Task instructions: Copy out the first line of the listing and every line after it, exactly, until you have copied the line containing "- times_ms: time".

Information provided:
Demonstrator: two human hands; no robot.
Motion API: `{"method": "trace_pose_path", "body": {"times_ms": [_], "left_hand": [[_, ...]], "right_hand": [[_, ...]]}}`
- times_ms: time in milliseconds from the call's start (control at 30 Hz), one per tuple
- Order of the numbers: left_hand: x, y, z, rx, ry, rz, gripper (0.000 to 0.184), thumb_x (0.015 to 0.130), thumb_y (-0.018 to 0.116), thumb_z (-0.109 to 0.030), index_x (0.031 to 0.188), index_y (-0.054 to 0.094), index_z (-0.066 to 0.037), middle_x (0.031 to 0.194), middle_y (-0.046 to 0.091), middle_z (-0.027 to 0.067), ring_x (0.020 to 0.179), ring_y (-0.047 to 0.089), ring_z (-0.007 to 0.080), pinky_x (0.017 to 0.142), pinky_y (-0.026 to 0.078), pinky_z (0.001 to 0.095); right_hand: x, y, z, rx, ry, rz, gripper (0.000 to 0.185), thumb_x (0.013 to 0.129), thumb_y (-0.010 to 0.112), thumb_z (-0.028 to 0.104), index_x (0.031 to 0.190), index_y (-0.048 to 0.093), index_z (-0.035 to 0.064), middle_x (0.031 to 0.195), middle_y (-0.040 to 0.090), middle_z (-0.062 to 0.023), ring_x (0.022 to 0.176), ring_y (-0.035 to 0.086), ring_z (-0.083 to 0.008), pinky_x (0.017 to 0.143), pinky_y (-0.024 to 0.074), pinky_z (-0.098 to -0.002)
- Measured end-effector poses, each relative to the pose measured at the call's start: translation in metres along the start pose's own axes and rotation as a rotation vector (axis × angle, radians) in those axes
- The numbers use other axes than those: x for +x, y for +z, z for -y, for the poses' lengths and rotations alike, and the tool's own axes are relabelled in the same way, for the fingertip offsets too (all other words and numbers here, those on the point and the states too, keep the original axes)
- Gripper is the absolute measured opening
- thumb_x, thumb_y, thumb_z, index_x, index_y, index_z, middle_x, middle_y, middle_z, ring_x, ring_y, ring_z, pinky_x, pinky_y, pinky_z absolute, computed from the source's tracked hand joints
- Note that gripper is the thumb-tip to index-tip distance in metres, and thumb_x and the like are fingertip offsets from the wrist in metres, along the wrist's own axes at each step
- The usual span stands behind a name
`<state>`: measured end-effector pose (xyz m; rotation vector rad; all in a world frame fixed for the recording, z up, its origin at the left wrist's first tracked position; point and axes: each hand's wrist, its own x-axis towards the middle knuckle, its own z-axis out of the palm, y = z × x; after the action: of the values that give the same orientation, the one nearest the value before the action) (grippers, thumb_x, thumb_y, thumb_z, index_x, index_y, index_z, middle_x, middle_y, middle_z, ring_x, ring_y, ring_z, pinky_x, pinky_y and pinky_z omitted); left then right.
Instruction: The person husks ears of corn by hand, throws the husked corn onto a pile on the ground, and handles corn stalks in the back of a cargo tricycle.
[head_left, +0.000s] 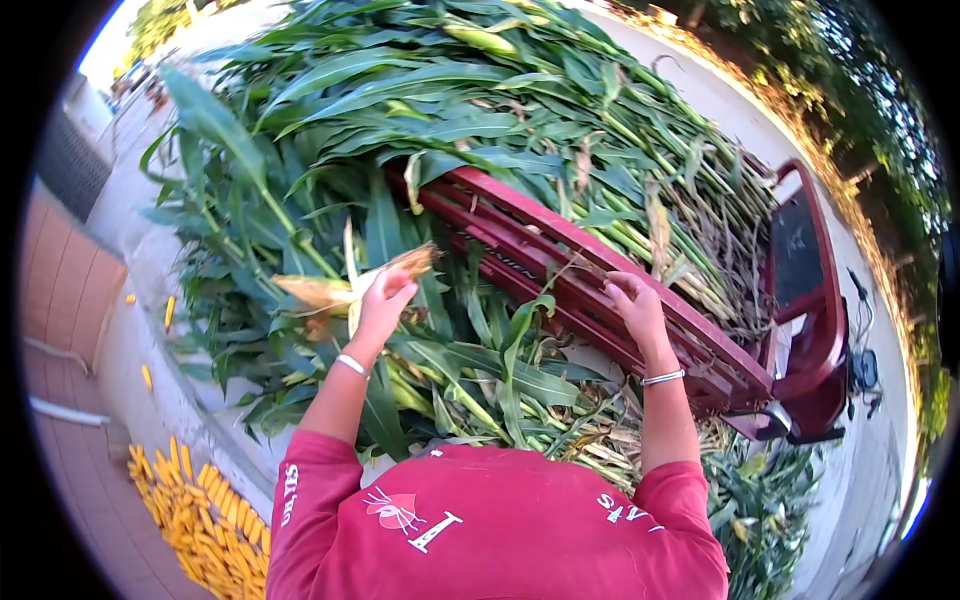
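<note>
So the left hand [385, 300] has a corn husk [350, 290], dry and tan with pale strips sticking out, and it's over the leaves just off the near side of the red cart [540, 228]. That grip is closed around it, fingers and thumb pinched in, with one end of the husk poking out either side. Can't tell if there's a cob inside.

The right hand [635, 305] is up by the cart's side rail, fingers curled with the thumb close to them. I can't tell how far open that grip is, or whether it has the thin dry strand near the fingertips or is touching the rail behind. Both wrists have a silvery bracelet on.

The cart itself is loaded with green corn stalks [400, 100], piled over the side rail and spilling off its left end. Their bare stems point toward the dark panel [795, 250] at the cart's right end. There's a green ear [482, 38] on the heap toward the cart's far side. More stalks and dry leaves lie on the ground on the near side of the cart, under the arms. Well apart from the cart, down to the lower left, there's a pile of yellow cobs [205, 510], plus a few loose ones on the ground between them.
</note>
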<state>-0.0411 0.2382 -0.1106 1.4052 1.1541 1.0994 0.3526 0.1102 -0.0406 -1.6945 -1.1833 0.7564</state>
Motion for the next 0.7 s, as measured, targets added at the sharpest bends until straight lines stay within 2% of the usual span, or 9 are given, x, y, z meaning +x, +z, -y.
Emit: {"method": "trace_pose_path", "body": {"times_ms": [133,167,233,300,333,467,500,567,700], "left_hand": [[0.08,0.093,-0.009,0.149,0.122,0.287,0.017,0.086,0.064,-0.018,0.093,0.062,-0.002,0.084,0.062,0.0042,0.076,0.059,0.0124,0.071,0.048,0.0285],[0.093,0.115,-0.009,0.288,0.26,0.249,0.018,0.085,0.064,-0.02,0.09,0.063,-0.003,0.083,0.062,0.0077,0.074,0.06,0.0185,0.07,0.048,0.0309],[0.12,0.154,-0.018,0.386,0.312,0.28,0.018,0.084,0.064,-0.021,0.087,0.063,-0.004,0.085,0.063,0.0108,0.078,0.061,0.0263,0.072,0.049,0.0359],[0.15,0.189,-0.01,0.495,0.431,0.269,0.018,0.086,0.063,-0.022,0.089,0.064,-0.004,0.085,0.063,0.0116,0.08,0.061,0.0264,0.074,0.048,0.0359],[0.161,0.203,-0.009,0.555,0.462,0.248,0.017,0.084,0.064,-0.022,0.085,0.064,-0.005,0.086,0.064,0.0118,0.083,0.061,0.0306,0.075,0.047,0.0409],[0.2,0.245,0.006,0.753,0.588,0.174,0.017,0.081,0.064,-0.025,0.078,0.064,-0.009,0.083,0.063,0.0107,0.085,0.059,0.0332,0.074,0.047,0.0462],[0.209,0.252,0.014,0.837,0.65,0.165,0.022,0.083,0.062,-0.03,0.075,0.064,-0.009,0.081,0.064,0.0117,0.082,0.06,0.0344,0.072,0.047,0.0469],[0.221,0.261,0.024,0.846,0.549,0.252,0.028,0.085,0.059,-0.032,0.071,0.063,-0.008,0.075,0.064,0.0133,0.076,0.062,0.0356,0.07,0.048,0.0474],[0.235,0.269,0.025,0.836,0.551,0.316,0.039,0.091,0.051,-0.037,0.069,0.062,-0.006,0.07,0.064,0.0149,0.071,0.062,0.0357,0.069,0.048,0.048]], "right_hand": [[0.018,-0.033,-0.008,-0.204,0.007,-0.125,0.028,0.087,0.064,0.016,0.108,0.064,-0.003,0.1,0.069,-0.0123,0.09,0.066,-0.0185,0.08,0.0517,-0.03],[0.024,-0.038,-0.015,-0.272,-0.02,-0.14,0.029,0.087,0.064,0.017,0.108,0.064,-0.0025,0.1,0.068,-0.0139,0.091,0.066,-0.0213,0.08,0.0517,-0.0316],[0.038,-0.046,-0.027,-0.344,-0.037,-0.164,0.03,0.086,0.064,0.018,0.108,0.064,-0.0021,0.101,0.068,-0.0155,0.091,0.067,-0.0241,0.081,0.0517,-0.0332],[0.054,-0.05,-0.037,-0.431,0.042,-0.136,0.031,0.084,0.064,0.02,0.107,0.064,-0.0003,0.101,0.067,-0.0178,0.092,0.066,-0.029,0.083,0.0509,-0.0359],[0.063,-0.05,-0.045,-0.479,0.028,-0.144,0.031,0.083,0.064,0.022,0.106,0.065,0.0015,0.102,0.067,-0.0179,0.094,0.064,-0.0318,0.084,0.0502,-0.038],[0.098,-0.044,-0.069,-0.626,0.018,-0.091,0.03,0.083,0.062,0.024,0.106,0.066,0.004,0.105,0.066,-0.0173,0.098,0.062,-0.0342,0.087,0.0488,-0.0411],[0.107,-0.043,-0.077,-0.624,0.005,-0.079,0.03,0.083,0.062,0.024,0.106,0.066,0.004,0.105,0.066,-0.0173,0.098,0.062,-0.0342,0.087,0.0488,-0.0411],[0.133,-0.037,-0.092,-0.734,0.011,0.012,0.031,0.083,0.061,0.023,0.108,0.065,0.005,0.107,0.065,-0.0175,0.1,0.061,-0.0339,0.088,0.0484,-0.0413],[0.183,-0.028,-0.128,-0.832,0.075,0.132,0.033,0.083,0.06,0.022,0.112,0.063,0.0063,0.11,0.064,-0.0178,0.103,0.06,-0.0333,0.09,0.0476,-0.0412]]}}
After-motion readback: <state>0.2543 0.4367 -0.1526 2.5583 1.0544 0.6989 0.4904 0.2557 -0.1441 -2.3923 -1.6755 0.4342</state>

Solution for this problem:
Demonstrator: two human hands; no robot.
Motion API: `{"method": "trace_pose_path", "body": {"times_ms": [_], "left_hand": [[_, ...]], "right_hand": [[_, ...]]}}`
- times_ms: time in milliseconds from the call's start (control at 30 Hz), one per tuple

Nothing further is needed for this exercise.